萧千澜坐定,下人便端来茶水,萧千澜等着宁铭轩问他此番来别院是为何,但宁铭轩端着茶杯喝茶,并不作声,萧千澜气闷,无奈只得开口。
“敢问殿下,臣次子萧亦辰可是在别院中?”
“丞相何出此言呐?”宁铭轩低着头喝茶,并未去看萧千澜,但是气势未有一分减弱,不愧是皇子龙孙。
“前些日子,犬子无状,惊了殿下,臣给殿下赔不是,望殿下大人不记小人过,恕犬子莽撞。”萧千澜起身拱手施礼,避重就轻的将萧亦辰跟踪宁铭轩的事揭过。
“丞相不愧是位列群臣之首,贵府的二公子公然在大街上跟踪本王,丞相就这般轻飘飘的揭过了,况且,本王只是请他在别院小住几日,陪本王下下棋而已,丞相这么紧张作甚?”宁铭轩终于抬眸看着萧千澜,萧千澜挺直身子,对上宁铭轩的视线。
“那不知犬子回府,在丞相府门口被人绑走,殿下可知晓?”
宁铭轩盯着萧千澜,嘴角扯出一丝轻蔑的笑意,“你丞相府的人在你自家府门口被人绑走,来本王别院要人,不知丞相这是何意啊?”

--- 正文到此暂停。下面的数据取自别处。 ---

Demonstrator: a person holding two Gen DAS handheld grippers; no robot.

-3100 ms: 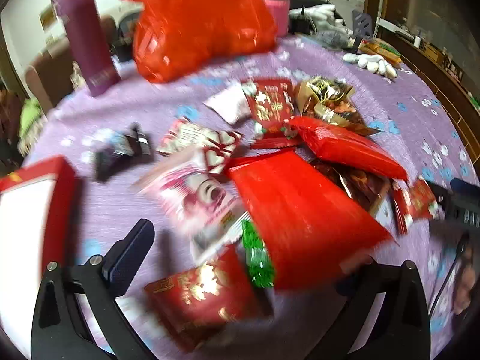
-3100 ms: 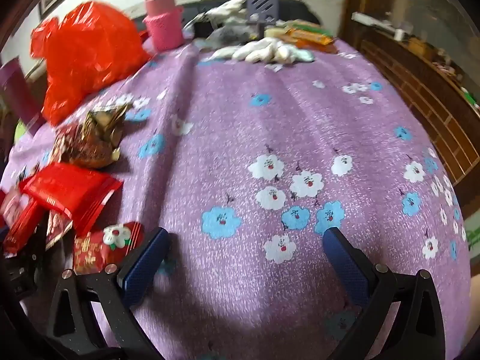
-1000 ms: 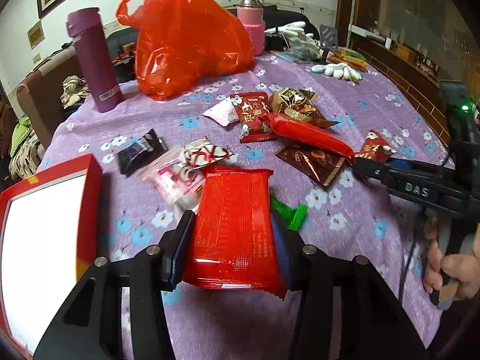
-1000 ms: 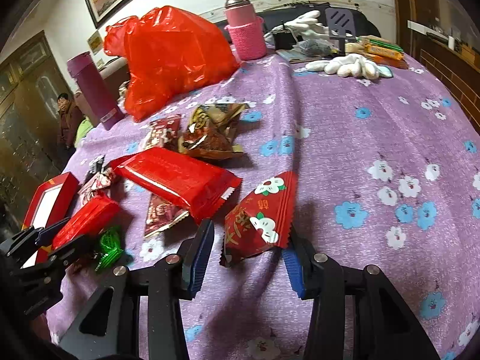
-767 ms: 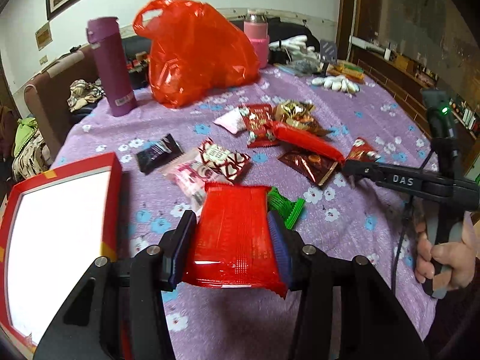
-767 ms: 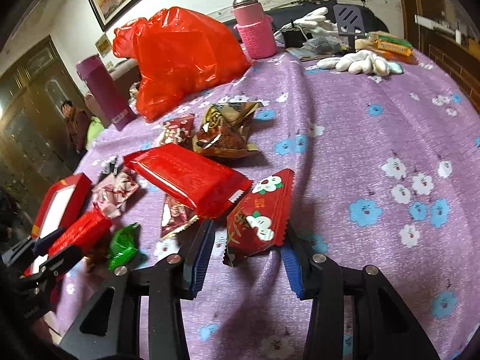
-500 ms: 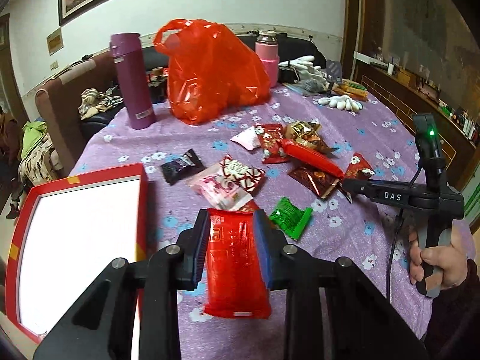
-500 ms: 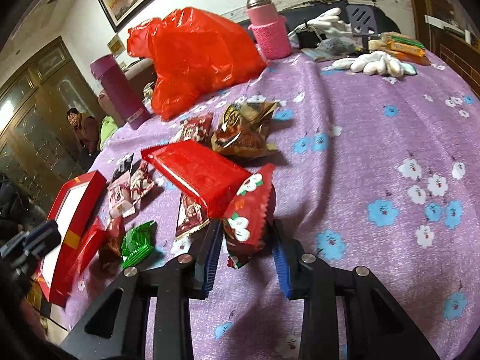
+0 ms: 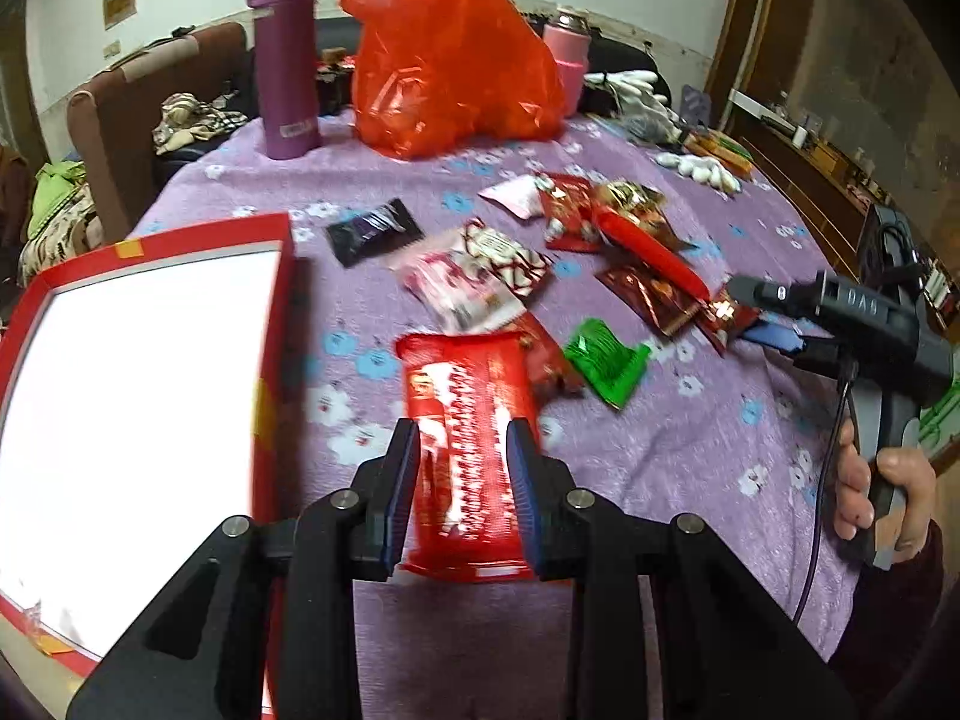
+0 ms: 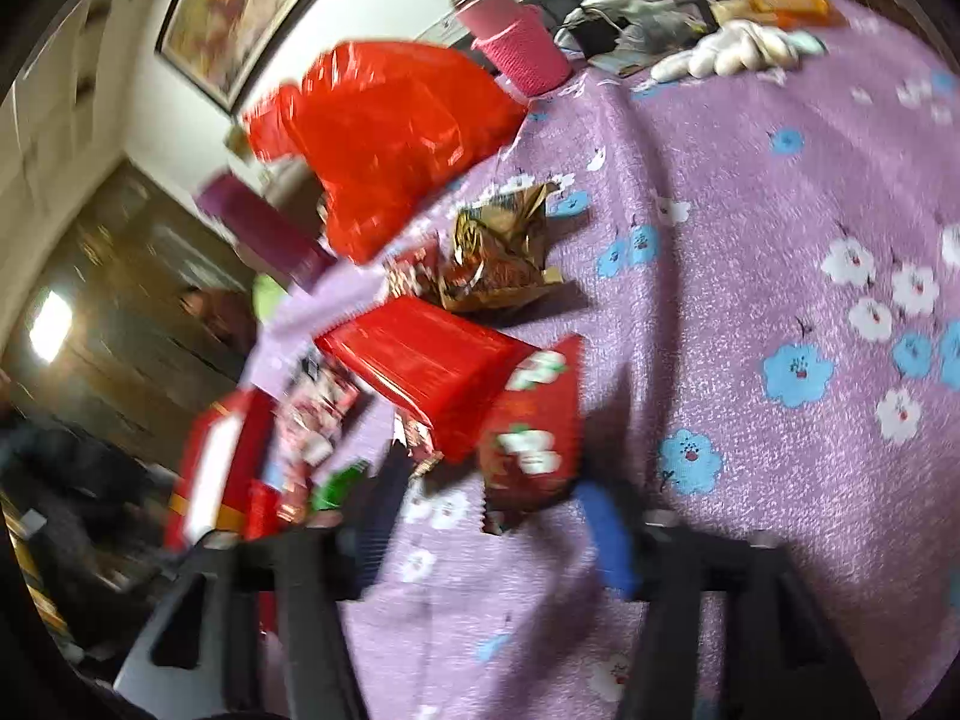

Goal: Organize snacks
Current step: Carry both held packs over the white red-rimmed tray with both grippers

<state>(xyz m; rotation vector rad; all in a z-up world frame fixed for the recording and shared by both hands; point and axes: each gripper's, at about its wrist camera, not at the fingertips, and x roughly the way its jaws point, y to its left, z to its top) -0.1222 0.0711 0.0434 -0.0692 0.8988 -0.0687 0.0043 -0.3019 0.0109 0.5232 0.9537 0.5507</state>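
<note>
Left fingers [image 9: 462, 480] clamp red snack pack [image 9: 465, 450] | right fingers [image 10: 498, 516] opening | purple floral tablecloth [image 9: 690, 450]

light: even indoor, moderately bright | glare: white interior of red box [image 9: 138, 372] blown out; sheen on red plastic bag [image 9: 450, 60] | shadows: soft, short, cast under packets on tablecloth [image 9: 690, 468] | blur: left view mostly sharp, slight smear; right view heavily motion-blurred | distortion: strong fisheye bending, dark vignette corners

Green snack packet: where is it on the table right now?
In the left wrist view the green snack packet lies flat on the purple tablecloth, right of centre, just right of the red packet in the left gripper.
</note>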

“四殿下,臣敬您是我朝皇子龙孙,且随俞老将军征战沙场多年,对我朝有颇多战功,老臣为官多年,为百姓安乐鞠躬尽瘁,犬子虽冲撞殿下,但罪不至死,还请殿下允老臣代犬子受过,放犬子归府。”
萧千澜直起的腰深深的弯了下去,做父亲的为了儿子,舍去什么都可以。
宁铭轩看着面前的萧千澜,回味着他方才说的话,轻轻开口,“丞相,贵府二公子会武,你可知晓?”